Внучка берендеева. Летняя практика - страница 12



Сложно не поверить, когда все… так.

Странно?

- Вон, видишь, на полочке… да, тот сосуд с крышкой в виде львиной головы. Там заперт дух существа, которому… скажем так, в этом мире будут не рады.

Глиняный сосуд.

Старинный.

Древний даже. И древностью от него веет, как и силой. Рука сама потянулась было, но Илья не позволил себе коснуться. Одернул. Напомнил, что к иным вещам только в перчатке заговоренной прикасаться и можно. А лучше и вовсе не прикасаться.

- Молодец, - тварь наблюдала за ним, не скрывая своего жадного интереса. – А вот твой папаша бестолочь, уж прости за откровенность… вечно лапает, что не нужно. Ты книгу возьми. Открой… там есть заклятие… несложное. Обряд… разделить неразделимое… ты сумеешь.

Память.

 

И тьма, которая казалась густой, а нет, расползлась рваными лапами тумана, разлетелась клочьями. И вот уже он, Илья, листает ломкие страницы, удивляясь тому, сколь всего таит в себе невзрачная серая книжица. Она сама сокровище, и не удивительно, что отец не спешит этим сокровищем делиться.

Нет.

Илья возьмет книжицу. Ее нельзя оставлять здесь. Дух прав. Отец слишком безответственен, чтобы позволять ему играть с подобным… а вот сам Илья – другое дело.

Он исследует каждую страницу.

Каждое заклятье.

Обдумает.

Опробует? Быть может… некоторые… самые безобидные…

…и смех твари отрезвляет.

- Что, от свиньи гусь не родится? – спросила она. – Ты учти, времени у нас не осталось. Будешь и дальше восхищаться или опробуешь кое-что? Сам смотри, матушка ведь твоя… мне в этом теле, конечно, не слишком уютно, но ей, поверь, еще хуже…

…обряд.

Мел, который крошится.

И простенький рисунок, что выглядит недостаточно совершенным, хотя тварь и уверяет, будто нет нужды в совершенстве. Главное – основные узлы для привязки силы наметить.

Нож.

Жертвенная кровь. Собтвенная, Ильи, кровь, которая льется в чашу. И тварь замирает… в книге сказано, что кровь должна быть жертвенной. Неужели он это понял неверно?

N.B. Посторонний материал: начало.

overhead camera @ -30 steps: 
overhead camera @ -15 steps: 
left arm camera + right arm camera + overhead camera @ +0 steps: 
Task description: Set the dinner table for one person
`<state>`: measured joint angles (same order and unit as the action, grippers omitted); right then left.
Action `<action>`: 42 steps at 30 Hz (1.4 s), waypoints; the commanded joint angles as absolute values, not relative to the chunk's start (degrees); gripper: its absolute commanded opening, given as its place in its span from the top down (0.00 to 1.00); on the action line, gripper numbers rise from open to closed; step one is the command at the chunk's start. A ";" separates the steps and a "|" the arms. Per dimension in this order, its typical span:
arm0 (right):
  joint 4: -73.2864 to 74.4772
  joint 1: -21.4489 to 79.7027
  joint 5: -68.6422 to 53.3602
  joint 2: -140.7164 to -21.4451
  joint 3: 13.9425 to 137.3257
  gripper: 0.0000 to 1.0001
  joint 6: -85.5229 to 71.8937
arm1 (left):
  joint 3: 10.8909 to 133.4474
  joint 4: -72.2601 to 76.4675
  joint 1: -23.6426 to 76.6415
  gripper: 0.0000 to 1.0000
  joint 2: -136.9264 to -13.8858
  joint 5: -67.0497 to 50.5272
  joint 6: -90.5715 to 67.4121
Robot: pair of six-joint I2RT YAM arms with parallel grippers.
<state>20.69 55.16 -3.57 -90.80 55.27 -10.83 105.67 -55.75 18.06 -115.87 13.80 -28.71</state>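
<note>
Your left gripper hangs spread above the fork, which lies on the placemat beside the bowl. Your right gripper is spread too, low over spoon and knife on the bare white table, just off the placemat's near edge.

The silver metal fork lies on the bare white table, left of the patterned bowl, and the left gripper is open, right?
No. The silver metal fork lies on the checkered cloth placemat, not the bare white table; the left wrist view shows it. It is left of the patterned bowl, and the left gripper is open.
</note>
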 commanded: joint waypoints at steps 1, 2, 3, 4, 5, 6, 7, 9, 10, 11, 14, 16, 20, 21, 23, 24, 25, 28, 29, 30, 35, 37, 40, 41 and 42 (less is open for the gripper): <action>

- Обычно, - тварь вскинула взгляд, - Под жертвенной кровью иное понимают… твой папаша петухов безвинных резал…

- Мало этого? – Илья перехватил запястье платком.

И кольнуло, что матушка его вышивала.

- Да нет, сам факт жертвы важен… говори, - тварь закрыла глаза. – Если бы ты знал, как мне все здесь… надоело.

Древнее заклятье. Ни слова не понятно, но меж тем Илья внутренним чутьем понимает, что говорит верно. Да и как их иначе произнести можно-то? Не заклятье – песня.

Вязь слов.

И силы, которая поднимается от пола… на крови…

- Что ты делаешь? – Любляна замирает на пороге. Простоволоса, боса, в белой рубашке… и вихрь силы накрывает ее.

- Что ты… - Маленка воет, падая на четвереньки, изгибаясь. – Что ты…

- Цыц, твари…

Мать изогнулась.

И упала.

Тело ее, будто объятое призрачным пламенем, сотрясали судороги.

- Останови! – обе сестры, точнее уже не они – в фигурах их не осталось ничего человеческого – скребуться, не способные пересечь порог. – Останови это!

Илья и рад был бы, но заклятье разворачивалось, и не в силах человеческих было вернуть его.

Он только и мог, что смотреть…

…вот мать замерла.

И сестры, упав на пол, заколотились… Маленка билась затылком о пол, и под головой ее расползалась лужа крови. Любляна вцепилась пальцами в лицо… и выла, выла…

…а потом стало темно.

И темнота длилась…

…прерывалась скрипом двери.

Звуками шагов.

Холодной ладонью на голове.

- Отойдет ли? – в этом голосе слышалась забота. И он приносил спасительную прохладу.